The macro picture that actually matters
Three forces will steer London office leasing in 2026: borrowing costs, occupational demand quality, and regulation. The specifics change by submarket, but the logic is consistent.
Bank base rates may ease modestly by mid-2026 if inflation continues to cool within target bands. Even a 50 to 75 basis point decrease will help, yet very few lenders I speak with expect cheap leverage to return. Repricing of debt maturities will keep stress in secondary assets where capex backlogs collide with flat rents. That stress, in turn, will push more buildings toward creative repositioning, joint ventures, or in extreme cases, conversion.
On the demand side, occupiers remain focused on productivity and talent attraction rather than raw headcount growth. The formula I hear most often is smaller footprint, higher spec, better location.

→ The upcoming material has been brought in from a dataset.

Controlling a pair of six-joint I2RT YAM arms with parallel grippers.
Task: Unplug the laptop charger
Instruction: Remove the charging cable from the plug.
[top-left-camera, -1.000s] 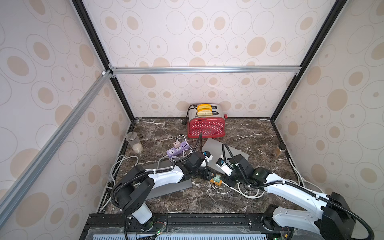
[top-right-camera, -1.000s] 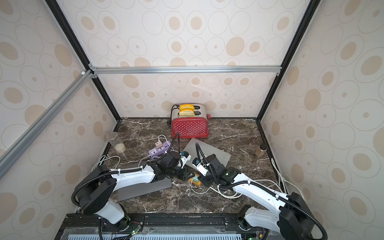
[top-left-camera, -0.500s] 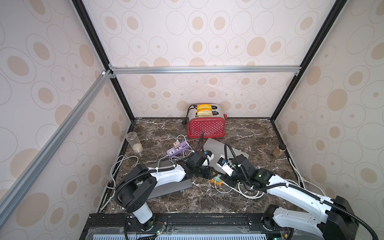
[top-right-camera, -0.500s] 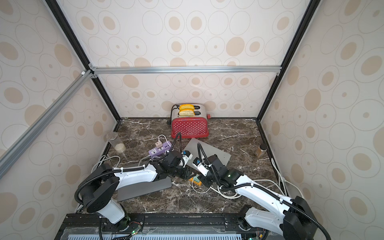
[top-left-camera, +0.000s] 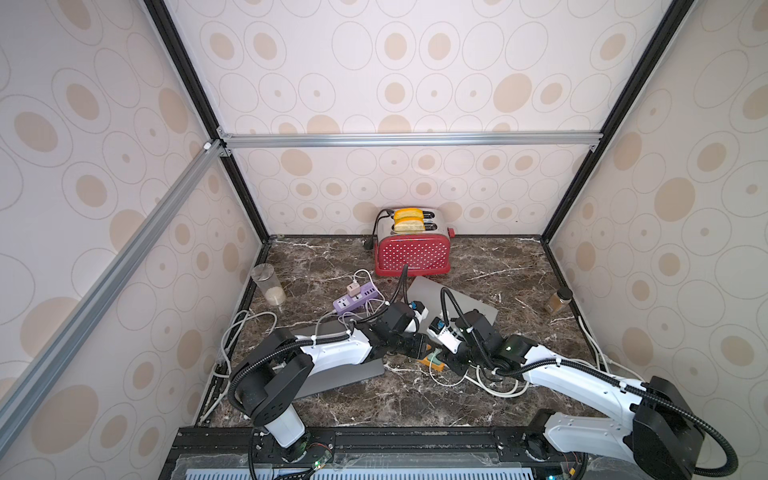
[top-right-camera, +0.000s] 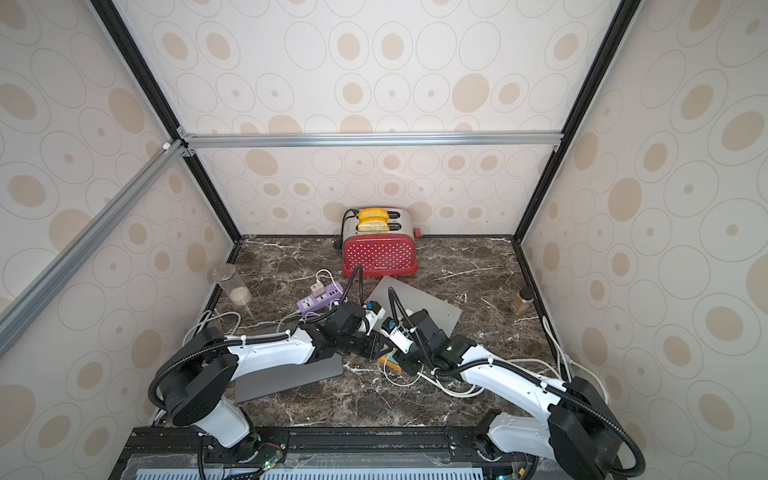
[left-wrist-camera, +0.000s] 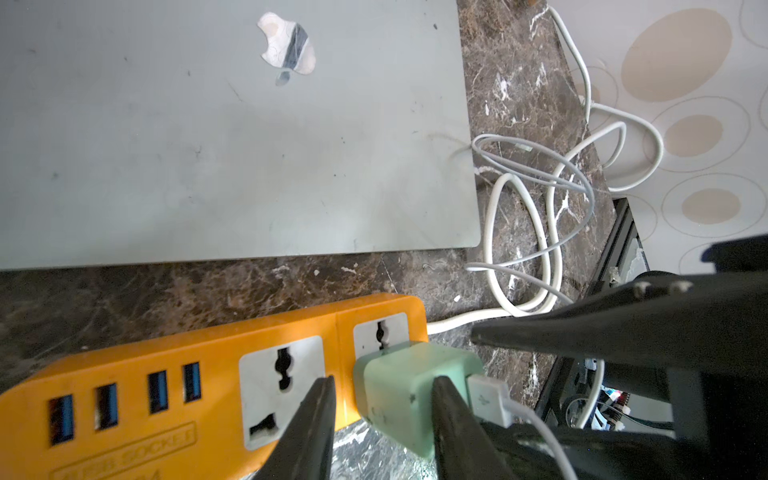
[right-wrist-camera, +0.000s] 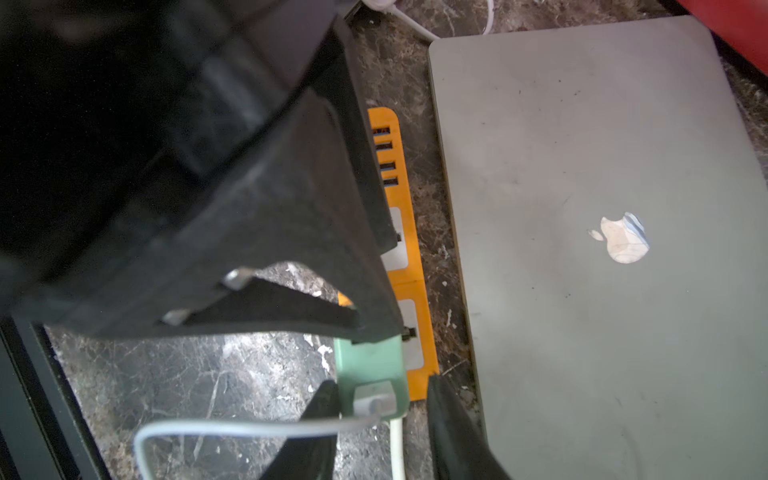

Firms still consolidating post-2020 will do so in 2026 with an eye on flexibility and experiential quality: superior air quality, acoustic privacy, amenity-rich buildings, strong ESG credentials, and transport connectivity that actually shortens door-to-desk time.
Regulation continues to tighten. Minimum Energy Efficiency Standards and forthcoming sustainability disclosures have practical consequences. Landlords that cannot show a credible pathway to higher EPC grades will be boxed out of the most liquid demand. Occupiers now treat carbon reporting as a procurement line item, which means subpar buildings get dropped early, even if they look cheap on paper.

Prime vs secondary: the widening spread
If you reduce London office leasing to a single sentence for 2026, make it this: prime will hold, secondary will be re-priced to reality. In the West End, Grade A vacancy remains constrained, especially around Mayfair, St James’s, and Soho where contiguous floors are scarce. Asking rents for true top-tier space with new-build credentials are unlikely to fall. Concessions may move at the margin, usually through generous fit-out contributions tied to longer terms.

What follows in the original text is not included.